→ **Task item**:
Everything from the line containing "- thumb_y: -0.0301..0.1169" through the line containing "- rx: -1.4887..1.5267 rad" should be repeated exactly, and nothing else from the data.

(Beginning of Given data)

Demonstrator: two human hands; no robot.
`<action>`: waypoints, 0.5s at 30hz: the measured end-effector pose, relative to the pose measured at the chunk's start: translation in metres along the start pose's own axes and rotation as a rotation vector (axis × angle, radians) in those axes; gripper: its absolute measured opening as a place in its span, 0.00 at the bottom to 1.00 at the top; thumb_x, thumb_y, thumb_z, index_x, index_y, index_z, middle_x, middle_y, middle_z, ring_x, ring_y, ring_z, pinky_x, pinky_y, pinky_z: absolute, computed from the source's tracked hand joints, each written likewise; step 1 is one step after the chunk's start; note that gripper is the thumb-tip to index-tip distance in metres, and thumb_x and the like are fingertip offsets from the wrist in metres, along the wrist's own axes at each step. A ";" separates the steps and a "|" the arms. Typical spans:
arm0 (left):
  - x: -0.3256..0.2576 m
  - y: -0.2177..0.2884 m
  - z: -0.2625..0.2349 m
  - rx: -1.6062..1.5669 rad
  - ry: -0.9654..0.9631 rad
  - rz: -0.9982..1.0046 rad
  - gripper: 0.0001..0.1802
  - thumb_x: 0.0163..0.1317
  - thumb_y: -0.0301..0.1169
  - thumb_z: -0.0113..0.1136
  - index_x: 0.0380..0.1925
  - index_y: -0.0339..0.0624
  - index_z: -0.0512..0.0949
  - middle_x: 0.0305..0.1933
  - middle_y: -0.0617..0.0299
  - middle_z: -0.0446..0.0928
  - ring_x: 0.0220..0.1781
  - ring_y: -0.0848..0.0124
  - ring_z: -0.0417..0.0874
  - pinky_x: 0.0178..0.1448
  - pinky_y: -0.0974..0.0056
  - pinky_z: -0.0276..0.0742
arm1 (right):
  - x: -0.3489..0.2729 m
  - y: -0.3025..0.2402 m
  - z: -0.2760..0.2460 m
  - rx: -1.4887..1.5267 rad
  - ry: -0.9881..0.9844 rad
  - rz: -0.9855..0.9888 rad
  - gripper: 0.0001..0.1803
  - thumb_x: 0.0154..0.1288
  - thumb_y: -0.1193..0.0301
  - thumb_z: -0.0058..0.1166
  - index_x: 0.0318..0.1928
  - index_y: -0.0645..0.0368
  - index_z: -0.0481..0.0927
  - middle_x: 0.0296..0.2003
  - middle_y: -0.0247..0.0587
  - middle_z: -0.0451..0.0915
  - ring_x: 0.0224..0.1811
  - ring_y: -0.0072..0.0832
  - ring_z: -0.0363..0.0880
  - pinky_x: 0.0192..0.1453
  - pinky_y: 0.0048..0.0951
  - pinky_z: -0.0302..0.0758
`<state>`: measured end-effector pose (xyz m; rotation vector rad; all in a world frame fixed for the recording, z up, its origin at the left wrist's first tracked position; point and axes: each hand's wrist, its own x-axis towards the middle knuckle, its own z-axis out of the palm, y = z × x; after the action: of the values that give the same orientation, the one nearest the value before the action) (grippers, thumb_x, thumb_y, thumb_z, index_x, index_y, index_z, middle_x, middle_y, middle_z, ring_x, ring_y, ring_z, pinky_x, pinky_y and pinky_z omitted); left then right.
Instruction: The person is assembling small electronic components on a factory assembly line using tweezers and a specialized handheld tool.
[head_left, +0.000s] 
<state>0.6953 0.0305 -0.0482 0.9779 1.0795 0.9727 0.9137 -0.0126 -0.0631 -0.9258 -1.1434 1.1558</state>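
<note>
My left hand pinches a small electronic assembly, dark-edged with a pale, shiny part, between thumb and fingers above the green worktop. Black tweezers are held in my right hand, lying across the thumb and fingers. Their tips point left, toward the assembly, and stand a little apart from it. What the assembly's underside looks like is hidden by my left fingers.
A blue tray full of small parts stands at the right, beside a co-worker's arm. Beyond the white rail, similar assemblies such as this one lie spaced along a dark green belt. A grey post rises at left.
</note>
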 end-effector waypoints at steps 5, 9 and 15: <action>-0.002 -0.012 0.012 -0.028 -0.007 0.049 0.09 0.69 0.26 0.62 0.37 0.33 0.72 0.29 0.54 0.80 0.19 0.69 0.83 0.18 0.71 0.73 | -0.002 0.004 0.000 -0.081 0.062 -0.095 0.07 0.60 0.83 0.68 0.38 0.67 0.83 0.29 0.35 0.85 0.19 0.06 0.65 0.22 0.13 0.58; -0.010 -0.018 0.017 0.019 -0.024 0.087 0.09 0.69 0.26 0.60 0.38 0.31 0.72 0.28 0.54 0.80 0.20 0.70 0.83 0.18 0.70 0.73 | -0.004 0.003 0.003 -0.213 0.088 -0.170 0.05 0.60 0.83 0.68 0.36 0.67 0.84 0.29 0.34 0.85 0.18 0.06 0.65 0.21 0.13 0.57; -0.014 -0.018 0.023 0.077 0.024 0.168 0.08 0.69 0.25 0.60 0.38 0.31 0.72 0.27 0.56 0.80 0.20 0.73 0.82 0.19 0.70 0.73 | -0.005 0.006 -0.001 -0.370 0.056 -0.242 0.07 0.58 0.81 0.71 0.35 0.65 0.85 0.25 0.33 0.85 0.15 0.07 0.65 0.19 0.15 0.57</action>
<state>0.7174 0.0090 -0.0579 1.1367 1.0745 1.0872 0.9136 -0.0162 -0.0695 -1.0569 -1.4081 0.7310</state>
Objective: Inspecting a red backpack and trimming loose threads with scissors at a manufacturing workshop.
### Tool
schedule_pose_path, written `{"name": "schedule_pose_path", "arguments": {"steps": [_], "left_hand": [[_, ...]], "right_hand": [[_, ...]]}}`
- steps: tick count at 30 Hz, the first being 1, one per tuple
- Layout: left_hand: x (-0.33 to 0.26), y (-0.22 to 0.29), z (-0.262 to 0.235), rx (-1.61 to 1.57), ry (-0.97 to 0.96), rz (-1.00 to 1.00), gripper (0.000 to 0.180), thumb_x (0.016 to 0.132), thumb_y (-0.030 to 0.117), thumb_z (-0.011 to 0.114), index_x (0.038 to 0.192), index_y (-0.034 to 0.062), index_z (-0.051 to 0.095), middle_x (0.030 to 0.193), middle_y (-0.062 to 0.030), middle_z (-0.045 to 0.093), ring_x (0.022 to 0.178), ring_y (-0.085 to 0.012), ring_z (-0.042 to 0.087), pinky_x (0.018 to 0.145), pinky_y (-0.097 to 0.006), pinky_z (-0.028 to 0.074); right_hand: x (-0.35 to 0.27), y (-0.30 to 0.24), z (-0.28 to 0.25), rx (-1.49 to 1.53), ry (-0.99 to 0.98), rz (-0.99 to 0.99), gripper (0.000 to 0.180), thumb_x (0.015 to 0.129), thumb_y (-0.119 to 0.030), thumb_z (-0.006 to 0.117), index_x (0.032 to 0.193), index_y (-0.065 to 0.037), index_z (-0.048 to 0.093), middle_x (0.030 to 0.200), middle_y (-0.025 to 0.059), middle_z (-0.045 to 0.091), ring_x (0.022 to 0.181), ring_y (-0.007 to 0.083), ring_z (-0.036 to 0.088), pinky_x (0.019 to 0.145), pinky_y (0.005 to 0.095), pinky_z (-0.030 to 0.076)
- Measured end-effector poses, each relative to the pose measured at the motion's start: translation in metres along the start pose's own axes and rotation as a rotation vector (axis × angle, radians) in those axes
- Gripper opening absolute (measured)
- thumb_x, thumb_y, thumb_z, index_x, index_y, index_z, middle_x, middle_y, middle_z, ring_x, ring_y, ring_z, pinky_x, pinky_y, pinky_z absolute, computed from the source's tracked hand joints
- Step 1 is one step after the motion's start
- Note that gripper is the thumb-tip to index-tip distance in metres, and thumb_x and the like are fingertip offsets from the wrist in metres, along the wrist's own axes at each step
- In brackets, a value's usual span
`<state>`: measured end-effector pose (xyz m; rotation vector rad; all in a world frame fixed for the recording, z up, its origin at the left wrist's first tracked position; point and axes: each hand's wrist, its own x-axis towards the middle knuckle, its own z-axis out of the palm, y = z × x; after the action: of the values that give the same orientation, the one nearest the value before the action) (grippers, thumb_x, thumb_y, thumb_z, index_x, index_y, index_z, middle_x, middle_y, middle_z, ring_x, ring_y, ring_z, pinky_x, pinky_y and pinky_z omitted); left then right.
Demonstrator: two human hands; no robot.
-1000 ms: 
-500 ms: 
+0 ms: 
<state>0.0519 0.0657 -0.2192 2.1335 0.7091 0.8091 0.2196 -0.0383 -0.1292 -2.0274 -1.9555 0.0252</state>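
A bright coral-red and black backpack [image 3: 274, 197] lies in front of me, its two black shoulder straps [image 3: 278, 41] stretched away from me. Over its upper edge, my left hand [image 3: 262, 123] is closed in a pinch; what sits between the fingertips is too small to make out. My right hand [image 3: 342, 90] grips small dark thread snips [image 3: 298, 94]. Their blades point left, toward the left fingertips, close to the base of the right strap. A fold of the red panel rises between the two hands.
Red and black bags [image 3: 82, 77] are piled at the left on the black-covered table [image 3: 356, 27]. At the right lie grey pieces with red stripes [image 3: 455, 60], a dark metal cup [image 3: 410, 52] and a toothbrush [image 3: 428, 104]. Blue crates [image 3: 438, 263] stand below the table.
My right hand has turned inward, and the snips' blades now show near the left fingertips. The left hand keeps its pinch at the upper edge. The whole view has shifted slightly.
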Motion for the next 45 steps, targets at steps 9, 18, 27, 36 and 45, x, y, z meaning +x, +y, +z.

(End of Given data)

→ **Solution to this problem**:
  - thumb_y: -0.0301..0.1169
  - thumb_z: -0.0113..0.1136
  - index_x: 0.0380..0.1925
  - index_y: -0.0339..0.0624
  - index_z: -0.0512..0.0949
  - middle_x: 0.0305..0.1933
  - middle_y: -0.0617..0.0299
  - middle_z: -0.0446..0.0928
  - ring_x: 0.0220..0.1781
  - ring_y: -0.0848..0.0124
  - ring_z: -0.0417..0.0874
  - pinky_x: 0.0178..0.1448
  - pinky_y: -0.0974..0.0056
  - pinky_z: -0.0276..0.0742
arm1 (right):
  - x: -0.3489..0.2729 m
  - y: -0.3025..0.2402 m
  - z: -0.2760..0.2460 m
  - rx: -1.4887..1.5267 rad

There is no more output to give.